__Exercise goal__
Exact transcription of the data below is required, without the images.
_ _ _ _ _
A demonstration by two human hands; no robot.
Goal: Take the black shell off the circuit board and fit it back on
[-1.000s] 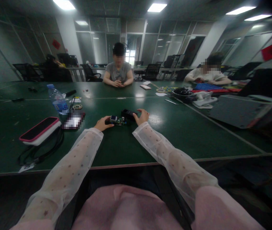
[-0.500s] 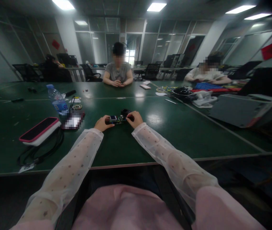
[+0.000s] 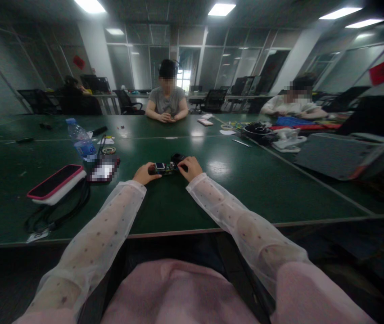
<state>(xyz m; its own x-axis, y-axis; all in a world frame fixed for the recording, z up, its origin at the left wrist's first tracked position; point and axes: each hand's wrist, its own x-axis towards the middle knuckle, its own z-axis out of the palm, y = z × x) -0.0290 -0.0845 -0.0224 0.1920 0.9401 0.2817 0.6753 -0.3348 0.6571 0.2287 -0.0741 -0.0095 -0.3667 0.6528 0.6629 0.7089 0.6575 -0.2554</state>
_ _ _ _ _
__The completed task__
A demonstration by two human hands; no robot.
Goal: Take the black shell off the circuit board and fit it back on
[-1.000s] 
[-0.500s] 
[+0.000s] 
<state>(xyz m; its own x-axis, y-axis; all in a world frame fixed for the recording, z up, its origin at the left wrist's first tracked position; point and axes: each hand's wrist, its own x-axis towards the middle knuckle, its own z-axis out of the palm, y = z × x) -0.0290 -0.0845 -0.0224 0.1920 0.9401 0.2817 0.6753 -0.3348 0.6571 0.2287 -0.0741 -0.0095 -0.3667 0.6528 0.6629 0.7089 0.6575 -0.2554</state>

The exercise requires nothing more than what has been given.